We are being scammed and spammed by the phone companies. I know that hardly anyone talks on the actual telephone anymore, but when you do, it sucks. They are keeping us on the line when we could be updating our Facebook status. Dropping a bunch of hurried, misspelled texts seems to be the method of choice. No wonder everyone’s texting. It’s sloppy but quicker and you don’t actually have to talk to a person. We are hooked on being hooked up.

Time is the only thing that we have too little of. If I had a parking token for every minute that I allowed a machine to waste my time, I’d be token-rich, token all the time. If you have ever stared at a “progress bar” on a computer screen, you know what I mean. Time is money. If you add wasting money to the time equation, welcome to the world.

Am I alone in feeling acutely foolish every time I leave a message on someone’s cell phone or every time I check my cell phone messages? It’s not the leaving or checking of the message, it’s the infernal computerized rituals that we are forced to endure that are so aggravating.

You can’t just leave a message at the tone anymore. You first must listen to an inane message from the person you are calling, which is often tedious and lengthy. (We know to leave a message and that you are not available).

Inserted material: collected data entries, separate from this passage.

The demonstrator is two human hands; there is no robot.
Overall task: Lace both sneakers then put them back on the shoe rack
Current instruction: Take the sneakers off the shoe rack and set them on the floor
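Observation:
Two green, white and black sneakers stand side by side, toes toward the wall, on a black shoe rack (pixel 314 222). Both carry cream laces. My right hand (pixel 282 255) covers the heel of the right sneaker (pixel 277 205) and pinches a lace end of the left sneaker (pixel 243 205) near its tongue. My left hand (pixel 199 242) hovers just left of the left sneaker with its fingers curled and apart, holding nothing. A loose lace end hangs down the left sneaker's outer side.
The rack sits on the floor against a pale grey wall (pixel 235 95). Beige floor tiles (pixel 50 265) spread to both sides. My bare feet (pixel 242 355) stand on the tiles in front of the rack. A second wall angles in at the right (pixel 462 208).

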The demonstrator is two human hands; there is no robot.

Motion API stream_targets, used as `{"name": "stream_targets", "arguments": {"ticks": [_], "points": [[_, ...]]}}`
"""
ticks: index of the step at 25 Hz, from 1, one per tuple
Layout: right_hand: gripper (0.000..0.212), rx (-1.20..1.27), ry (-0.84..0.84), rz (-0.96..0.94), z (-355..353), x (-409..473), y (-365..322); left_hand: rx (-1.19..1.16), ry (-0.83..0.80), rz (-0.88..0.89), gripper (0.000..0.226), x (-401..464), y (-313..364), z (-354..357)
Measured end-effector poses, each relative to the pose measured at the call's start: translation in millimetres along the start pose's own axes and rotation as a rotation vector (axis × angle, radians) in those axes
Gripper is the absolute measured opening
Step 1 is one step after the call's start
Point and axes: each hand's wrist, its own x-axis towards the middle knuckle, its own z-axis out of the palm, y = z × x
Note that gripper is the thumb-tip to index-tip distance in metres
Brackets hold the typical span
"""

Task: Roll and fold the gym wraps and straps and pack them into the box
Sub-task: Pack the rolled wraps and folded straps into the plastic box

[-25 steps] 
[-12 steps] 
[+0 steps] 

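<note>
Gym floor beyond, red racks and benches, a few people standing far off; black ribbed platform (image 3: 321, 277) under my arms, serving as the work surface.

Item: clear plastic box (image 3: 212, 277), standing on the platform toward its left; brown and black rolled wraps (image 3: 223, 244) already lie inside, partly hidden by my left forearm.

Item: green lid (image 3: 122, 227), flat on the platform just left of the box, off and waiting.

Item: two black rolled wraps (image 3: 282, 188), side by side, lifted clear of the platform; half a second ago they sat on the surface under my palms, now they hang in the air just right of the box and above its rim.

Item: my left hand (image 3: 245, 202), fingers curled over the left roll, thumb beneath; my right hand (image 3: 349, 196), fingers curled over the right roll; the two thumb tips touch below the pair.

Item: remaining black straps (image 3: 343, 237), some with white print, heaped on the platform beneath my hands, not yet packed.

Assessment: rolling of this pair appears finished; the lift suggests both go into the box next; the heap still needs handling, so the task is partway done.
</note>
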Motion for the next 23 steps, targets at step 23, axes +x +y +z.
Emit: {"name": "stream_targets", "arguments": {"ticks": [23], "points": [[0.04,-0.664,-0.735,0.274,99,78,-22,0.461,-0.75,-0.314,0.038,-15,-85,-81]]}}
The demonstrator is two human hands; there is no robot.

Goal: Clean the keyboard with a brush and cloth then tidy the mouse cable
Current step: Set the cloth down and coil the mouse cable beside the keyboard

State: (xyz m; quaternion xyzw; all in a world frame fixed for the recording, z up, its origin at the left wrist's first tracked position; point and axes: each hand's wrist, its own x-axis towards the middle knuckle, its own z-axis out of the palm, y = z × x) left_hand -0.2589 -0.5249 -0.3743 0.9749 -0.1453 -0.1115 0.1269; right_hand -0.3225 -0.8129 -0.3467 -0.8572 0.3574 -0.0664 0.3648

This is followed by your cell provider’s time-gobbling nonsense:

“Leave your message at the tone. When you are finished you may hang up or press one for more options. To leave a callback number, press five.”

That message steals ten more seconds of your life every time you sit through it. That could be ten seconds spent eating tacos, carving on a snowboard or flipping back your hair. Ten seconds added to ten seconds added to ten seconds added to ten seconds adds up to a lot after ten years or more.

What does it mean to leave a callback number? I have never pressed “five” nor do I know anyone who has ever pressed “five.” I wonder what happens when you press “five.” You probably enter a labyrinth of options for English, Spanish, etcetera, etcetera and whatnot. Is a callback number different than the number you are calling from? It could be, but isn’t that what the message is for?

“Joe. It’s Steve. Call me back at 726-5555.”


Instead we continue to be faced with a bizarre grouping of shifting options that no one wants and you can’t turn off. The phone companies need us to use up those precious minutes and this is their way of keeping us on the line.

Even when you check your messages you have to listen to a litany of useless, time-wasting computer-generated talk.

“Your message from 970 726-5555 sent on Wednesday, January 9th at 6:29 a.m. will be deleted from your mailbox. You have four unheard messages. First unheard message sent Monday, August 26 at 10:27 pm. To reply to this message press five, to page this person, press five, to give an electric shock to this person, keep pressing five … ”

I just want to hear the message! It’s most likely a wrong number anyway.

When you hear the statistics on traffic accidents and cell phones it’s a wonder that the cell phone companies want to keep you on the line at all. I’ll bet half the traffic accidents that happen while someone is using a mobile device occur while the cell phone company is wasting their time with computerized messages about their messages.

Talking on a cell phone causes nearly 25 percent of auto accidents. One-fifth of “experienced adult drivers” in the United States send text messages while driving. I have passed the age group to qualify for the experienced adult category. I can no longer see the text on a telephone, whether I am driving or not. I can’t text when I am hunched over a phone is a clean white room, never mind while I am hurtling up Highway 40 in my Toyota pickup at 70 miles-per-hour.

According to U.S. government statistics in 2011, 3,331 people were killed and 387,000 injured in accidents involving a distracted driver.

What in the world is so important? And what is everyone texting about? Of course, I am pretty good at talking on my cell phone while driving but the other guy is what I’m worried about. I mean, chances are, that he’s like, texting!

Someone needs to sue the phone companies for keeping us on the line while we should be driving. Stop wasting our time. Stop wasting life. Stop. Just stop.